Usio, Inc.
- Formerly: Billserv.com, Inc. Payment Data Systems, Inc.
- Company type: Public
- Traded as: Nasdaq: USIO
- Industry: Financial technology
- Founded: July 1998
- Headquarters: San Antonio, Texas, United States
- Key people: Louis A. Hoch, chairman, president, chief executive
- Website: usio.com

= Usio, Inc =

American financial technology company

Usio, Inc. is an American financial technology company headquartered in San Antonio, Texas. It provides integrated electronic payment services, including ACH processing, credit card and debit card acceptance, payment facilitation for software platforms, prepaid card issuing and a document print and mail operation.

It is listed on the Nasdaq.

== History ==
Usio was founded in July 1998 as Billserv.com, Inc. before later operating as Payment Data Systems, Inc. and ultimately adopting the Usio, Inc. name.
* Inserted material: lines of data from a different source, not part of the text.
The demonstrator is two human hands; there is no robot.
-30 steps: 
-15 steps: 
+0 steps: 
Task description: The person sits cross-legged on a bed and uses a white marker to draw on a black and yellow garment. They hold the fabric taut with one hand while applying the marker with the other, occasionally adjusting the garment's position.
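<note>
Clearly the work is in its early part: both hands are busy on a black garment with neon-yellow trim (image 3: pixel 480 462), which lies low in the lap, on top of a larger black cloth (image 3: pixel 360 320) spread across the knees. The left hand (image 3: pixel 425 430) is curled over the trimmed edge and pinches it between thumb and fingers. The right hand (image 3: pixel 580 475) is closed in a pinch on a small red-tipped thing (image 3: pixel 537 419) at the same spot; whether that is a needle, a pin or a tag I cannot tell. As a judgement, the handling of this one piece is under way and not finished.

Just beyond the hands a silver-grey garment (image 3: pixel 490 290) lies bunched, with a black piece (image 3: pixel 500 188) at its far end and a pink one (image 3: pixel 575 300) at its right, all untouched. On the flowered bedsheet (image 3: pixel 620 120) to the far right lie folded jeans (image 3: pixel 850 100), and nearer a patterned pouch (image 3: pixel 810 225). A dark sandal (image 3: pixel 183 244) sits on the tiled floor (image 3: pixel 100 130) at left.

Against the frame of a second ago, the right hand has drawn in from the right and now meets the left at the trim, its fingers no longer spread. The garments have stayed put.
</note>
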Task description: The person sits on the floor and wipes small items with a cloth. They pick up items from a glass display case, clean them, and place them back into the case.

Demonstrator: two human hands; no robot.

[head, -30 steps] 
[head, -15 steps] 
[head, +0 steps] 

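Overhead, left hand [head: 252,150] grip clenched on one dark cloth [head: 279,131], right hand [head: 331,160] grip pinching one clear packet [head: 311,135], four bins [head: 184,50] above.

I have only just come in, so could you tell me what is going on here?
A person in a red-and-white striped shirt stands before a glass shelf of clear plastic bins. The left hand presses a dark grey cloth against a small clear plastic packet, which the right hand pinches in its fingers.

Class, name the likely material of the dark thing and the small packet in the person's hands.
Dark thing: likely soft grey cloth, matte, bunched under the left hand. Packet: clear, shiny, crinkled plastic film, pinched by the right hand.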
In 2000, Billserv began using MasterCard's payment and presentment network.

In 2016, Louis A. Hoch was appointed chief executive officer.

In September 2017, the company acquired Singular Payments, a payment processor based in Florida. In December 2020, Usio acquired Information Management Solutions LLC, a San Antonio-based print and mail operation, for approximately US$5.9 million in cash and warrants. This acquisition formed the basis of the company's Output Solutions unit.

In June 2021, Usio's listing was upgraded from the Nasdaq Capital Market to the Nasdaq Global Market. During May 2021, the company processed approximately US$1 billion in transaction volume.

In November 2025, Usio acquired PostCredit.

== Operations ==
Usio operates primarily as an embedded payments provider for independent software vendors and software platforms. Its core services encompass ACH credits and debits, credit and debit card acquiring, and payment facilitation. It also manages a prepaid card issuance division and the Output Solutions division, which provides document printing and mailing services for financial institutions, utilities, and government entities.